[Date Prev][Date Next] [Thread Prev][Thread Next] [Date Index] [Thread Index]

Re: 1 Currently unreadable (pending) sectors How worried should I be?



On 2 Jan 2024 20:17 -0700, from charlescurley@charlescurley.com (Charles Curley):
> Jan 02 20:07:39 tiassa smartd[740]: Device: /dev/sda [SAT], 1 Currently unreadable (pending) sectors

This is not the problem. This is smartd reporting something about the
drive's health which you might be interested in. (Also, about what
someone else wrote, it's not really surprising if smartd checks the
drive every 30 minutes. It would have been more curious if there were
kernel I/O errors logged exactly every 30 minutes, but you haven't
shown anything from those logs in this thread AFAICT.)

What I find curious is the combination of Reallocated_Sector_Ct == 1
and Reallocated_Event_Count == 0. There's also the
Current_Pending_Sector == 1 but Offline_Uncorrectable == 0 even after
two SMART health tests, one of which being an extended offline test.

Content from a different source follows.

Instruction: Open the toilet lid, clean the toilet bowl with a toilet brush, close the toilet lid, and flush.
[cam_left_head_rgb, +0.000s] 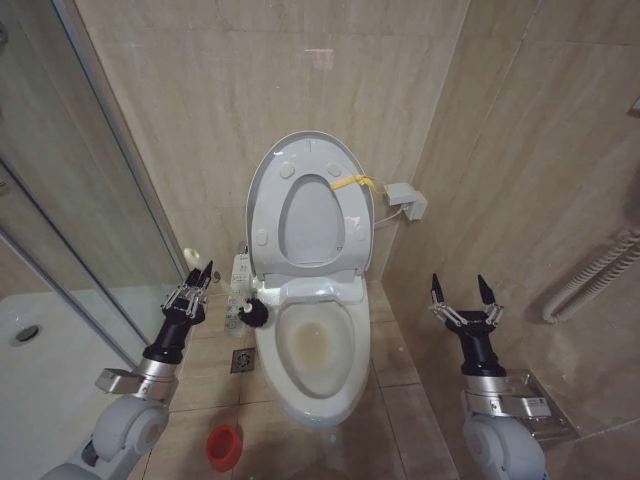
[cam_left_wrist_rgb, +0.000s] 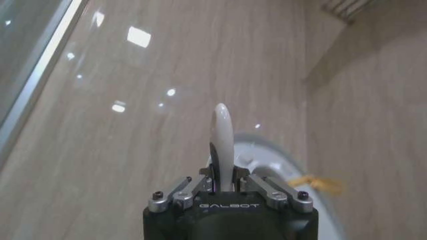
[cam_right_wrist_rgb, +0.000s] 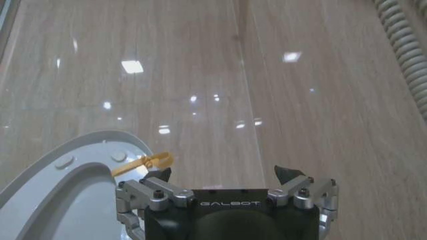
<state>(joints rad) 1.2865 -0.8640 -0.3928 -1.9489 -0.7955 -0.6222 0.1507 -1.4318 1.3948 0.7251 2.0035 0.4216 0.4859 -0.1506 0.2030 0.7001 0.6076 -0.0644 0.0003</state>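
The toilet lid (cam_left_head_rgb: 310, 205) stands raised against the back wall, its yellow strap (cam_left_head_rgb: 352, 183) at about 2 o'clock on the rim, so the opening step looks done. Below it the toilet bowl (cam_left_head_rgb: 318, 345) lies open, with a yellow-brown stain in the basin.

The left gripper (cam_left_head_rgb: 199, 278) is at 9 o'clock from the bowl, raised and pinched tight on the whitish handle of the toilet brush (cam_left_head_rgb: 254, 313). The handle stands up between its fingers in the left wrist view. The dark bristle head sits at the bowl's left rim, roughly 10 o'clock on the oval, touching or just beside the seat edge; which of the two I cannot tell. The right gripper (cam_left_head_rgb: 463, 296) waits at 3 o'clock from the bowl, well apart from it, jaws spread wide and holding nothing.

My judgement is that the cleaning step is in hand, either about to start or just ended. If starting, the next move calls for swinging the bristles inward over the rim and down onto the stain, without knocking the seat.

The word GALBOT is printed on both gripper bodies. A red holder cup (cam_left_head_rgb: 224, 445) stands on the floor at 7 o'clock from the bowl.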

If a sector has been reallocated, that should have happened at some
point, so if Reallocated_Sector_Ct > 0 then Reallocated_Event_Count
_should_ also be greater than 0 (and hopefully not greater than
Reallocated_Sector_Ct), which it isn't reported as in your case.

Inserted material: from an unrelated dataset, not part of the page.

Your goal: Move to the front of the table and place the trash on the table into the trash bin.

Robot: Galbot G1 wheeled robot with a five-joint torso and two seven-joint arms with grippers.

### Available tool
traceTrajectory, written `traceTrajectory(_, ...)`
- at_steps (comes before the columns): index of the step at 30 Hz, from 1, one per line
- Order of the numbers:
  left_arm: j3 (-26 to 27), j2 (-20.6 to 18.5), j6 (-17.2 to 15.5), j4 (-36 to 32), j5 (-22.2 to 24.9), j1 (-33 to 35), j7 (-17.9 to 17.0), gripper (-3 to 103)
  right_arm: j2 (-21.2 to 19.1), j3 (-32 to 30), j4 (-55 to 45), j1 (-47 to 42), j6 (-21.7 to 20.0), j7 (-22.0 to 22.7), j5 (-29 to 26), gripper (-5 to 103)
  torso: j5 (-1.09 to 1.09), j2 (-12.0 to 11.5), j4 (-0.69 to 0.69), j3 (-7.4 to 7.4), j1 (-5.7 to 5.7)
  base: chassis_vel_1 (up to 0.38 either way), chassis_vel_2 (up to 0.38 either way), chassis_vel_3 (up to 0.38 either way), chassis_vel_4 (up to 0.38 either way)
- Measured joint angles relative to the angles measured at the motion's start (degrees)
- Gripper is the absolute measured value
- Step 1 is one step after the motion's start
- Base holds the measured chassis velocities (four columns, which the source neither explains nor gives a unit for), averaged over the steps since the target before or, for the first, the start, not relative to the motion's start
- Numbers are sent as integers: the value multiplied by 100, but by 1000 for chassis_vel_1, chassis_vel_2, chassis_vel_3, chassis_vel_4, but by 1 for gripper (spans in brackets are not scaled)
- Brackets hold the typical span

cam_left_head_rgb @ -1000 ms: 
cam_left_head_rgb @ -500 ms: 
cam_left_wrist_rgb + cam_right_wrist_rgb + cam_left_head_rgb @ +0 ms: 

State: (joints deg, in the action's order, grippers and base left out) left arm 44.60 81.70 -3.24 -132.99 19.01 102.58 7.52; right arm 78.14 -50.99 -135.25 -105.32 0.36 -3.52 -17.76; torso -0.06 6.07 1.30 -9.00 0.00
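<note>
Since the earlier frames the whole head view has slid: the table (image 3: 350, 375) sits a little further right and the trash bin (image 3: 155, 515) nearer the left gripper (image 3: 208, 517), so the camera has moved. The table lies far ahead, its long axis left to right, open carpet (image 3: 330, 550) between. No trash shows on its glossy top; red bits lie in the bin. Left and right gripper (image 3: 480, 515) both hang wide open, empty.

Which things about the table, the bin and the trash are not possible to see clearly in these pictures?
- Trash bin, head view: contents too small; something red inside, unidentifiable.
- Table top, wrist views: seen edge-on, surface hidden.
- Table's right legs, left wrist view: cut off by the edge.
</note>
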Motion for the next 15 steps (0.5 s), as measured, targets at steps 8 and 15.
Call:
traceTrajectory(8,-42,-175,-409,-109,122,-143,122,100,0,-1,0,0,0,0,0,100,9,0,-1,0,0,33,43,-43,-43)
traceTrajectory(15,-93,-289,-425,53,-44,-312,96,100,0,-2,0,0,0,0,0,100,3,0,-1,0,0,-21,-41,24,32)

Likewise, after an extended offline SMART test, each sector should
have a known status of either readable or not readable. If the
firmware detects a sector as being marginal, it _should_ rewrite it
and check again; if it's still marginal, it _should_ reallocate that
sector, which _should_ increment Reallocated_Event_Count. The "pending
sectors" SMART attribute is supposed to count sectors which the drive
has failed to read, so they cannot be reallocated, and which will be
reallocated on the next write (when the drive knows what data to put
in the reallocated-to sector). Since both tests finished without
finding any errors, there _should_ have been no unreadable sectors.

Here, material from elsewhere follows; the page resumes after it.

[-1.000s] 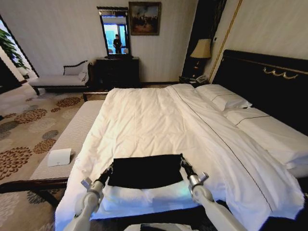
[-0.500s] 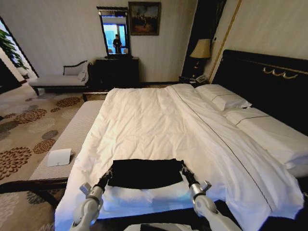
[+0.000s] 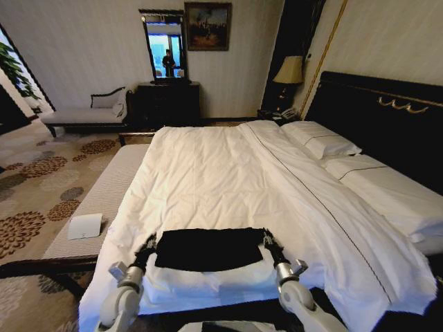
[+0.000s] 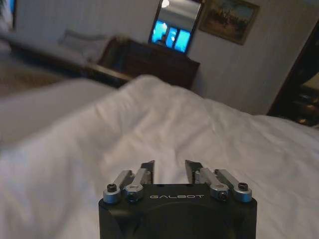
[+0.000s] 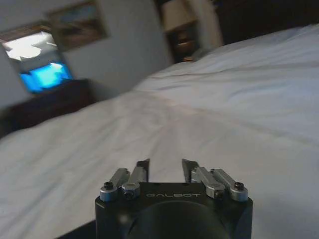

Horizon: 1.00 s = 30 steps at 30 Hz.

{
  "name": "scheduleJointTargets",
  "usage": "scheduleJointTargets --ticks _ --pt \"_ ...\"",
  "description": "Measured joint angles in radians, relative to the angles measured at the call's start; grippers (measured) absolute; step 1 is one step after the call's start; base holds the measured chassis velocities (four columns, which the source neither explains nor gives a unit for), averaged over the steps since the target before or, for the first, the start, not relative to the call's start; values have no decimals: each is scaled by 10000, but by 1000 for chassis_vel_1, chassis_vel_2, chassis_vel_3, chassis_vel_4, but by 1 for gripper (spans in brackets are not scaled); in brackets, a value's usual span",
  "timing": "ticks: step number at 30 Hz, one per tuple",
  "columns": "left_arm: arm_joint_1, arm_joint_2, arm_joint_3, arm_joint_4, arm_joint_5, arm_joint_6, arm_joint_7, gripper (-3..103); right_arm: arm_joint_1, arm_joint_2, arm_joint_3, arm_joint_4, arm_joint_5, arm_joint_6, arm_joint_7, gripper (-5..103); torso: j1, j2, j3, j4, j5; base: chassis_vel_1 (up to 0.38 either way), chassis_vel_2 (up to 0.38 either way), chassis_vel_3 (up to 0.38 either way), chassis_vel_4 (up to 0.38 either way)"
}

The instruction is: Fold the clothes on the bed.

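Grippers: left gripper [image 3: 147, 247] and right gripper [image 3: 268, 245] flank folded black T-shirt [image 3: 208, 249], fingers parted, grasping nothing | shirt lies flat on bed [image 3: 208, 173] near its foot edge | step: probably one fold laid, released | next: regrip fresh edges for another fold | writing: "GALBOT" on gripper bodies; shirt lettering hidden.

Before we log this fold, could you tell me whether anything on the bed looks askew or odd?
Nothing stands out. The T-shirt lies as a flat dark rectangle near the foot of the bed, with the left gripper and right gripper open at its sides.
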Motion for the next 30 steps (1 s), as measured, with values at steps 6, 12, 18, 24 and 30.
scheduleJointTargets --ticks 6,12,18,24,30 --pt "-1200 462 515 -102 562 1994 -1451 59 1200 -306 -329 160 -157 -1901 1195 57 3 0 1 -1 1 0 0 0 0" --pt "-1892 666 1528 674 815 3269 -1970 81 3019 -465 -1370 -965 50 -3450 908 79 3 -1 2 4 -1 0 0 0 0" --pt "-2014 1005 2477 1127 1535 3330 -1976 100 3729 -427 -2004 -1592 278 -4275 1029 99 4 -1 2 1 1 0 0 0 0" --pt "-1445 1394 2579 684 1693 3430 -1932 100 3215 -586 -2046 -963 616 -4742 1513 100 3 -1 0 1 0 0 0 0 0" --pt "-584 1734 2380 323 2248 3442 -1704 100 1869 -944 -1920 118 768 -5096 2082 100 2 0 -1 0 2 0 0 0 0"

I'm inclined to believe that your drive is fibbing SMART data.

As a background process, try running something like

# ionice find / -xdev -type f -exec cat {} + >/dev/null

and if that doesn't cause any I/O errors to be output or logged, then
the drive is _likely_ fine. (You may need to adjust for other file
systems also on that drive, such as /boot.)

-- 
Michael Kjörling                     🔗 https://michael.kjorling.se
“Remember when, on the Internet, nobody cared that you were a dog?”